Alcohol is involved in roughly 1 in 5 overdose deaths linked to prescription opioids and benzodiazepines each year. Because Sublocade keeps buprenorphine active in your body 24 hours a day for weeks, there is no safe window to drink heavily or take unprescribed sedatives.

What Happens With Stimulants or Other Drugs

Some people turn to stimulants like methamphetamine or cocaine while on Sublocade, either because opioids no longer work or to counteract what they perceive as the dulling effects of buprenorphine. Sublocade does not block the effects of stimulants since those drugs act on completely different brain systems (primarily dopamine and norepinephrine rather than opioid receptors). Using stimulants while on Sublocade introduces cardiovascular risks, sleep disruption, and the potential for developing a new pattern of substance use, but there is no pharmacological interaction in the way there is with opioids.

How Well Sublocade Reduces Opioid Use

Clinical trials give a realistic picture of what to expect. In the pivotal phase 3 trial, about 28 to 29% of people on either Sublocade dose achieved what researchers defined as treatment success: 80% or more of their urine samples testing negative for illicit opioids from week 5 through week 24. Only about 12 to 13% had completely clean results with no positive samples or missed tests over that same period, compared to just 1% on placebo.

These numbers tell an honest story. Sublocade dramatically reduces opioid use compared to no medication, but it doesn’t eliminate it for everyone. Some people do use, especially early in treatment. The blocking effect makes each use less reinforcing, which over time helps weaken the cycle. The steady blood levels, with no daily dosing decisions, remove one of the common failure points of other buprenorphine formulations.

What This Means for Pain Management

One practical consequence of Sublocade’s receptor blockade is that managing acute pain becomes more complicated.

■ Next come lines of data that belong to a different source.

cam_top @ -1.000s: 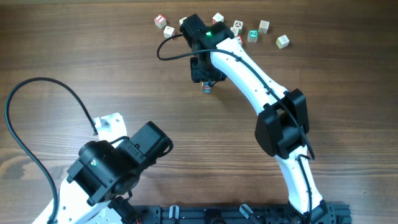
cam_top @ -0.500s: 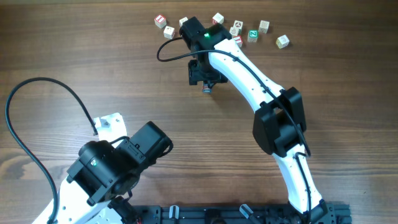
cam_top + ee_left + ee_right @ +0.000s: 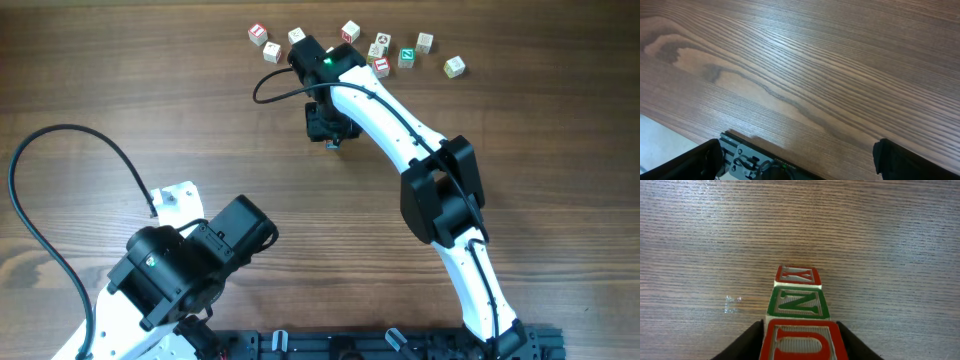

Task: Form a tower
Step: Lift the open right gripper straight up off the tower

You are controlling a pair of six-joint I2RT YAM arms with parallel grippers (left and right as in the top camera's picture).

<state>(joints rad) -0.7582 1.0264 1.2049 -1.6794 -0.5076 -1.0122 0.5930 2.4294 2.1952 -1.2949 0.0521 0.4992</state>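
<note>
the tower [image 3: 798, 305] stands on bare surface [image 3: 700, 240] toward the far side, just nearer than the row of loose cubes [image 3: 350, 30], and right under the right gripper [image 3: 801, 352]. from above i can hardly see it, since the arm covers nearly all of it.

the right wrist view shows three cubes one over another: a red y at the bottom, a green n in the middle and the u cube [image 3: 800, 339], red, on top. the jaws press against both sides of the u cube, gripping it as far as i can make out. the left gripper [image 3: 797, 157] is off at the near left, its jaws wide apart over plain wood with nothing between them.

i'd say the build is well along: three cubes up, the top one seated but not yet let go. what's left is to open and lift away without nudging it. several loose cubes lie along the far edge, so more layers may be wanted, though i can't tell that.

the tower's long axis runs straight up from the surface. the cubes look squarely lined up with no lean i can spot, and the lettered faces turn toward the right wrist camera.
</note>
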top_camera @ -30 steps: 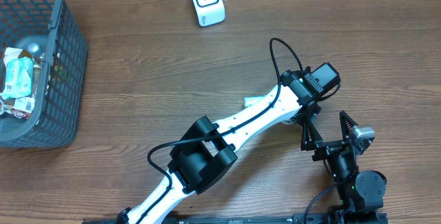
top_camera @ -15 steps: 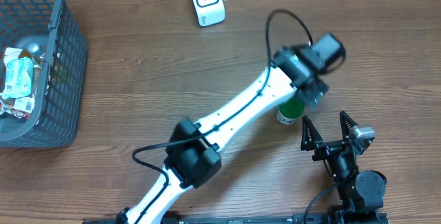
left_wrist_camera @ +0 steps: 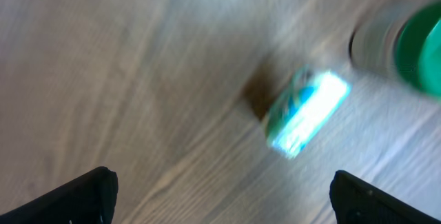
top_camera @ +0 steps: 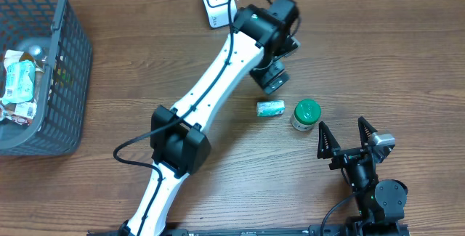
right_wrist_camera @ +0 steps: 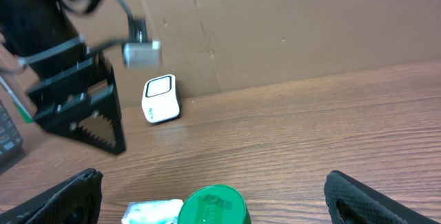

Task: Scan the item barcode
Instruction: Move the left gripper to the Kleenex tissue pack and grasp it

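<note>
A green-lidded jar (top_camera: 306, 115) stands on the table with a small teal-and-white packet (top_camera: 270, 108) lying just to its left. The white barcode scanner (top_camera: 218, 2) sits at the back of the table. My left gripper (top_camera: 274, 83) hovers open and empty between the scanner and the packet. From the left wrist I see the packet (left_wrist_camera: 306, 112) and the jar (left_wrist_camera: 406, 45), both blurred, beyond my open left gripper (left_wrist_camera: 220, 200). My right gripper (top_camera: 347, 136) stands open and empty just right of the jar. The right wrist view shows the jar lid (right_wrist_camera: 213, 209), packet (right_wrist_camera: 151, 213) and scanner (right_wrist_camera: 160, 100).
A dark plastic basket (top_camera: 69, 62) with several packaged items stands at the far left. A cardboard wall (right_wrist_camera: 310, 24) rises behind the table's back edge. The left arm (top_camera: 211, 98) stretches diagonally across the middle of the table.
The left arm has swung up and away to the back left, towards the scanner. The green-lidded jar and the packet, earlier hidden under it, now show on the table.
</note>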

If you’re in an accident, need surgery, or develop severe pain, standard opioid painkillers will be less effective because your receptors are already occupied by buprenorphine.

Current clinical guidance recommends keeping buprenorphine in place rather than stopping it, even during surgery. Pain is managed through a combination of non-opioid approaches: anti-inflammatory medications, nerve blocks, acetaminophen, and other pain-modulating drugs. For moderate to severe pain, short-acting opioids can still be added on top of buprenorphine, but higher doses than usual are needed because they’re competing for receptor space. If you’re on Sublocade and face a planned procedure or emergency, make sure your medical team knows about the injection so they can plan accordingly.

Unlike sublingual buprenorphine, Sublocade can’t simply be stopped before a surgery. The depot injection continues releasing medication for weeks to months after your last shot, so the blocking effect persists whether or not you want it to in that moment. This is part of what makes it effective for treating opioid use disorder, but it requires advance planning around any situation where opioid-based pain relief might be needed.